* _ASSIGNMENT_
Take the entries below and print, exactly, the stretch from the line containing "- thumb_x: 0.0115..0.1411" through the line containing "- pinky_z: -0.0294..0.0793", both included.

* _DATA LISTING_
* * * * * * * * *

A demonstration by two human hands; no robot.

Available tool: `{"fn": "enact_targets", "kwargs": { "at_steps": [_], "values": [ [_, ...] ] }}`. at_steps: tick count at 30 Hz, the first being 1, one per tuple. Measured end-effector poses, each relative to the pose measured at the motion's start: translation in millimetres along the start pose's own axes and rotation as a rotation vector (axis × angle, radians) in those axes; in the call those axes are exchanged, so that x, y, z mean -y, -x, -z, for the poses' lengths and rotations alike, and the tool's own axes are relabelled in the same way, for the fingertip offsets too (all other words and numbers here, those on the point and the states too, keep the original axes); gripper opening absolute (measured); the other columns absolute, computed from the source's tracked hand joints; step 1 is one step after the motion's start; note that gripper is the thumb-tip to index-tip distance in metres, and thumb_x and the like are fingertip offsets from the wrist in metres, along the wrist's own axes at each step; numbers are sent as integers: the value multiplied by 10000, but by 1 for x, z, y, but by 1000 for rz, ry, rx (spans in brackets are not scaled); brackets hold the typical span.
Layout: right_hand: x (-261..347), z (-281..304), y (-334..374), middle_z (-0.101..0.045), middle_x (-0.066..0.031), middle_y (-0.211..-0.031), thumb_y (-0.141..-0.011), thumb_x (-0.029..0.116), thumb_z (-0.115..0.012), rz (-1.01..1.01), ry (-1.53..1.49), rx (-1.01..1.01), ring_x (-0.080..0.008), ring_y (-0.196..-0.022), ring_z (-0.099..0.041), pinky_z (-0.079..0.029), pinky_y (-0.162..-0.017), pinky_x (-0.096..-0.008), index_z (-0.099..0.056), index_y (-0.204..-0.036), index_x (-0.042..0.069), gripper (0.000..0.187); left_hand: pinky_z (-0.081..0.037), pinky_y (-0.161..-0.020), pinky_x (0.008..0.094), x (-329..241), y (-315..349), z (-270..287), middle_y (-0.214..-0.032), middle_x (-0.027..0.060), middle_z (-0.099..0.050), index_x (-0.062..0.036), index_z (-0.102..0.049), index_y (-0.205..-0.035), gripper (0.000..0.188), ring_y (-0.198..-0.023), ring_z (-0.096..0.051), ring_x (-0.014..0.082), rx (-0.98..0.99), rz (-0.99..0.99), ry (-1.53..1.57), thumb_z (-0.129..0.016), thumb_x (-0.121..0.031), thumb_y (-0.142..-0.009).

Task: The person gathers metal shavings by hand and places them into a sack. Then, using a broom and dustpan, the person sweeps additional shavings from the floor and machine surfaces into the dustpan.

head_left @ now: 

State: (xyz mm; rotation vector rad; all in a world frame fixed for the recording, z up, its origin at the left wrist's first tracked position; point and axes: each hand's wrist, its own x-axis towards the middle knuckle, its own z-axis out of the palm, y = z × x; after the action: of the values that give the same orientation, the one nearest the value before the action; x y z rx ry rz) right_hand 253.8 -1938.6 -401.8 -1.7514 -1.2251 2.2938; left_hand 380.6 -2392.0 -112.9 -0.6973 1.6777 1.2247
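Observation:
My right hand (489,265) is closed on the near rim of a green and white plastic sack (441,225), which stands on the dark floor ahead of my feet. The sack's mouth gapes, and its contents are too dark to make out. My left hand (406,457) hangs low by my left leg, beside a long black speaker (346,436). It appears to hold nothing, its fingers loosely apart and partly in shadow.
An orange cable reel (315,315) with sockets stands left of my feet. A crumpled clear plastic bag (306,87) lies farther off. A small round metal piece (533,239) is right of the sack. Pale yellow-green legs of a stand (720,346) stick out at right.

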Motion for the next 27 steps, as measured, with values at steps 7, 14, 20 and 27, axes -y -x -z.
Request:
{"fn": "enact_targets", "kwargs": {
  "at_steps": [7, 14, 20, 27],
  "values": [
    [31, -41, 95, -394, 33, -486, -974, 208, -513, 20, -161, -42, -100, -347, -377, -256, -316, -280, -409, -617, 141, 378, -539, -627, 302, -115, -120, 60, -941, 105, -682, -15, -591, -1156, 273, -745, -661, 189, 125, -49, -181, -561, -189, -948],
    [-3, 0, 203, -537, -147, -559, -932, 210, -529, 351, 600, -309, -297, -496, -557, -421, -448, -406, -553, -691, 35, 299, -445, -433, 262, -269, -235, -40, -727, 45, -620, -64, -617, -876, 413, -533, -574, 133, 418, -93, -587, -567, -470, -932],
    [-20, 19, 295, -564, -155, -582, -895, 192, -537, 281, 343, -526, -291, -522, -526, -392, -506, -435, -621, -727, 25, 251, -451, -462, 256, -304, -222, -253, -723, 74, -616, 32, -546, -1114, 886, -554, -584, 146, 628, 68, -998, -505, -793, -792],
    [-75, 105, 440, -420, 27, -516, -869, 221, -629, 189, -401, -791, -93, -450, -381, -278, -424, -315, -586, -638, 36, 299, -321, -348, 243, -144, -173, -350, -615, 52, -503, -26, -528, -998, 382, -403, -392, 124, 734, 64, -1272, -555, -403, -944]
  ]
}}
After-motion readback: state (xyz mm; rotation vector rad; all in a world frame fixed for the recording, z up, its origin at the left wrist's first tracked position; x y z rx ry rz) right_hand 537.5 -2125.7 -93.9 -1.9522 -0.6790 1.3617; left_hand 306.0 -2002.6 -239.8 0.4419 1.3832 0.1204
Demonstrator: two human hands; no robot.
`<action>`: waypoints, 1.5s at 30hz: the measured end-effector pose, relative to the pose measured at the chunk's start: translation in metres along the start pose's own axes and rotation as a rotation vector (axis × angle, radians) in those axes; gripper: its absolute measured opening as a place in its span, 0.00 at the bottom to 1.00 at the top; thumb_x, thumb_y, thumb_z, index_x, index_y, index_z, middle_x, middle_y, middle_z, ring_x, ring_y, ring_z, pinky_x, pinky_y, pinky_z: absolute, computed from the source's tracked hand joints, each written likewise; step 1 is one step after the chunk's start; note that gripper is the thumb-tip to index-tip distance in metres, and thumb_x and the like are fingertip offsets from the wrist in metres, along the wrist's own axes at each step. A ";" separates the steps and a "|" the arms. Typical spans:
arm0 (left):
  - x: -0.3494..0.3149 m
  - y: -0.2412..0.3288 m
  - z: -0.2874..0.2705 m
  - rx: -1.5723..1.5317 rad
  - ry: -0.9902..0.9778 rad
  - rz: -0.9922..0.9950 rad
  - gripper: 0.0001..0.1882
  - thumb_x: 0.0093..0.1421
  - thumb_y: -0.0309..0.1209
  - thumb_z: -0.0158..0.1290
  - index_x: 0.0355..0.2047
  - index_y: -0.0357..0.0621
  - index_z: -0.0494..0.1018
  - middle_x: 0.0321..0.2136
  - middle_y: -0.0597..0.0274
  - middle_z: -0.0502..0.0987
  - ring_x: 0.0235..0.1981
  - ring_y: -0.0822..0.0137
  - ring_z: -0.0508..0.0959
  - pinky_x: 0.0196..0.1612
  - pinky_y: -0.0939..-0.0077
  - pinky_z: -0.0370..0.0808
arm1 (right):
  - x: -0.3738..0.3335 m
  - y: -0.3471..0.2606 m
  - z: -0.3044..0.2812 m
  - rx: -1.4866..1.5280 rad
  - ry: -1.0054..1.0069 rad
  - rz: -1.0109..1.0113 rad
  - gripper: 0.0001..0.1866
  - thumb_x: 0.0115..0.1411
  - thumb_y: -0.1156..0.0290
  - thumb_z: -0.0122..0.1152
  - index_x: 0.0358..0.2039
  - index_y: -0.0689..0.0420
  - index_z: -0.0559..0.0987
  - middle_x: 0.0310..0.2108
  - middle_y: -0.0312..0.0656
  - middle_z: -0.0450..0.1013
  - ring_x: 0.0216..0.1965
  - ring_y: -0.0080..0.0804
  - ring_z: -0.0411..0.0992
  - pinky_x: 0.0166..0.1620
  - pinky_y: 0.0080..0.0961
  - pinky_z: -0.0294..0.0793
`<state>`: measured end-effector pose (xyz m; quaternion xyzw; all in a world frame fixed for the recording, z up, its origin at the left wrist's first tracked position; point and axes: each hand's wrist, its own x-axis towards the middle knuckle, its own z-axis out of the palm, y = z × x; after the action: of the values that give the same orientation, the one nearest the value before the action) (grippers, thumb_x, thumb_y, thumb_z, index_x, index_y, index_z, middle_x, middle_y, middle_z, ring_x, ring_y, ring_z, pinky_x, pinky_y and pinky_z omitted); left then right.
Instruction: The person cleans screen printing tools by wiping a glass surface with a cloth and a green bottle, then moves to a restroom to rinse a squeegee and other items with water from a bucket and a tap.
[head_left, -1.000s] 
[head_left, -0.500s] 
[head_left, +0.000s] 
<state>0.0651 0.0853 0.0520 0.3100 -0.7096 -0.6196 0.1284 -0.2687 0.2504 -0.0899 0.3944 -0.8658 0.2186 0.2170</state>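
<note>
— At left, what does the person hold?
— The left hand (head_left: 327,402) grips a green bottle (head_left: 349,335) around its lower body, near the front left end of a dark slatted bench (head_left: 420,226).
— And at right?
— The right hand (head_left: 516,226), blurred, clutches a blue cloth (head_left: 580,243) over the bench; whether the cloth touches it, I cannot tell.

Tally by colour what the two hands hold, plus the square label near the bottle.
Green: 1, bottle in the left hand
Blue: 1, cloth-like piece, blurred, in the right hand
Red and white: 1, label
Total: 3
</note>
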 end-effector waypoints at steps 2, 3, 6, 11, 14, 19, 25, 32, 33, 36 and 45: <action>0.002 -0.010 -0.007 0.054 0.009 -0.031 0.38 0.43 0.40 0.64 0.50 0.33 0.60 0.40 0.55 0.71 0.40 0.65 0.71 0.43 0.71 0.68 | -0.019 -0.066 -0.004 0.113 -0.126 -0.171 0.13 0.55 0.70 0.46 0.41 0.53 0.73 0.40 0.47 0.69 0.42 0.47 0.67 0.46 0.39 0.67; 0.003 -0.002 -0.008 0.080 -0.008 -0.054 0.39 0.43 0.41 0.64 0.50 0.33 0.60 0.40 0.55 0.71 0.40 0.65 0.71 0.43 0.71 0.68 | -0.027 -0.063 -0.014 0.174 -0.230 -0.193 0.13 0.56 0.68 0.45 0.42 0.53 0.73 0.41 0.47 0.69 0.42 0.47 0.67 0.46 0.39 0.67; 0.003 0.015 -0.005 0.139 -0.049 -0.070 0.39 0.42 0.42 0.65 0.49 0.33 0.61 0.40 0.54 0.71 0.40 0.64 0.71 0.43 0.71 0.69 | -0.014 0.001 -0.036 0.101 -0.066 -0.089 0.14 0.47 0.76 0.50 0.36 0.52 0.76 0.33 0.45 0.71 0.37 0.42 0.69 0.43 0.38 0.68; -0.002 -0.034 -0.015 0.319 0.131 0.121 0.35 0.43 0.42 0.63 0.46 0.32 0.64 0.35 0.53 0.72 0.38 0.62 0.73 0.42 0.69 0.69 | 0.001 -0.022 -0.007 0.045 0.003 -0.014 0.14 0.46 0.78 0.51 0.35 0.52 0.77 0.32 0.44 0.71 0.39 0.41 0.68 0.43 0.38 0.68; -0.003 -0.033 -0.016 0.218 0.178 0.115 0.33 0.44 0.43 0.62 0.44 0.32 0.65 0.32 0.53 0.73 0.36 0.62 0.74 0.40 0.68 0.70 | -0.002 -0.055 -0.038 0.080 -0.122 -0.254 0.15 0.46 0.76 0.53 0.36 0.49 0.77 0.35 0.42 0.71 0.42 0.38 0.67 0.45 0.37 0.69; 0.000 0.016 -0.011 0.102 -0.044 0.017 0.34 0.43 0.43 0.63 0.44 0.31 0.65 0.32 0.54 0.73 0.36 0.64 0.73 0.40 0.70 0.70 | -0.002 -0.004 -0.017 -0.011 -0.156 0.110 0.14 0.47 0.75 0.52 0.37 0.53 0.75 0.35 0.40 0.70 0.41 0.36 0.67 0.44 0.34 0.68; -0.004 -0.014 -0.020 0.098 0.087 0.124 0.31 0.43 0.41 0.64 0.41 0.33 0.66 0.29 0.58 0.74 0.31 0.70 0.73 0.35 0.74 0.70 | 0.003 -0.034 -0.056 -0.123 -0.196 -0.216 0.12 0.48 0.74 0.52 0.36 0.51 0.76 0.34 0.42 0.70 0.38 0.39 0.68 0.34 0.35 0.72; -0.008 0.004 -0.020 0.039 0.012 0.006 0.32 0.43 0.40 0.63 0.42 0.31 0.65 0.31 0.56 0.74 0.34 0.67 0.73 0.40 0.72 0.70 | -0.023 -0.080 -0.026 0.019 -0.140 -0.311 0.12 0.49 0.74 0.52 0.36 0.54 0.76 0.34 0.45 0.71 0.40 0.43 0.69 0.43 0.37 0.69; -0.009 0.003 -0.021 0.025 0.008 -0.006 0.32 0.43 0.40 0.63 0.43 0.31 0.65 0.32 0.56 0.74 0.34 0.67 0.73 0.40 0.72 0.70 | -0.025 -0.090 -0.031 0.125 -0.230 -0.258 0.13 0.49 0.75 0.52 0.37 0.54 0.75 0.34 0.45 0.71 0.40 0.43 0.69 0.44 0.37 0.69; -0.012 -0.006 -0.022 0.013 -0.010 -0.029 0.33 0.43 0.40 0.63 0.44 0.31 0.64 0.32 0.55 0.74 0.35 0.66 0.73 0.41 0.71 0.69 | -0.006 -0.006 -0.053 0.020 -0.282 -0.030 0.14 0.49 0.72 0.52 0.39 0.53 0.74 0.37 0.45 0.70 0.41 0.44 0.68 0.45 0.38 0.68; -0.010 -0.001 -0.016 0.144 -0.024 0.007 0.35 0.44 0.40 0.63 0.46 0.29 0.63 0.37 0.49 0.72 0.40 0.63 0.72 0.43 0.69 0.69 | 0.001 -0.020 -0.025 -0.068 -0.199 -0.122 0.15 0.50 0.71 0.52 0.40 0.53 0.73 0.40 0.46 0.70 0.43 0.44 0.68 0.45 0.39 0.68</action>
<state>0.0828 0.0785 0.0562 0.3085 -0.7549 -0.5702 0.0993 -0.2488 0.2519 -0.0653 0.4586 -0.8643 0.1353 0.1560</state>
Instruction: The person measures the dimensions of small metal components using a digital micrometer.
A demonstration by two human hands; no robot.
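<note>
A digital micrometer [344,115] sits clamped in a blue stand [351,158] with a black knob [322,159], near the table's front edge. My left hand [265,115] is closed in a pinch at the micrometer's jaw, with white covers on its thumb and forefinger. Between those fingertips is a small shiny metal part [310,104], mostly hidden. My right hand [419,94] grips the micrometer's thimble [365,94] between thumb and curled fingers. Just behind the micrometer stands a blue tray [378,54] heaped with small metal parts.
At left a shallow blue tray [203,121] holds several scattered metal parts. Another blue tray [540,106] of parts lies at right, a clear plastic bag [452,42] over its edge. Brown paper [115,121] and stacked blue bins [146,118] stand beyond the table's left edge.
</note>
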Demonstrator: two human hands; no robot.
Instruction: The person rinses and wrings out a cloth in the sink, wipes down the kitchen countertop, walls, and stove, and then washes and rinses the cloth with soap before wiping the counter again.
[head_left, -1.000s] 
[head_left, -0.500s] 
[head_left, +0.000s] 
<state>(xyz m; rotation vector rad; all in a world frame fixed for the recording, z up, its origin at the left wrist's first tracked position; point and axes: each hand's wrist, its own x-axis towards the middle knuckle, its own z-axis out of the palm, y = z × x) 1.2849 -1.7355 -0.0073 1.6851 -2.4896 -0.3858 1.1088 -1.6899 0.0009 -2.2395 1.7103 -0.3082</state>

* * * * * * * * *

* _RESPONSE AREA_
  - thumb_x: 0.0115..0.1411
  - thumb_y: -0.1156..0.0290
  - thumb_z: -0.0122..0.1152
  - index_x: 0.0358..0.2039
  - index_y: -0.0689..0.0420
  - index_z: -0.0559..0.0987
  - middle_x: 0.0310..0.2108
  - middle_y: -0.0312..0.0656
  - middle_z: -0.0450..0.1013
  - ring_x: 0.0216..0.1965
  - ring_y: -0.0080..0.0804
  - ring_z: -0.0411..0.0992
  - pinky_x: 0.0166..0.1620
  - pinky_y: 0.0080..0.0961
  - pinky_z: -0.0294..0.0793

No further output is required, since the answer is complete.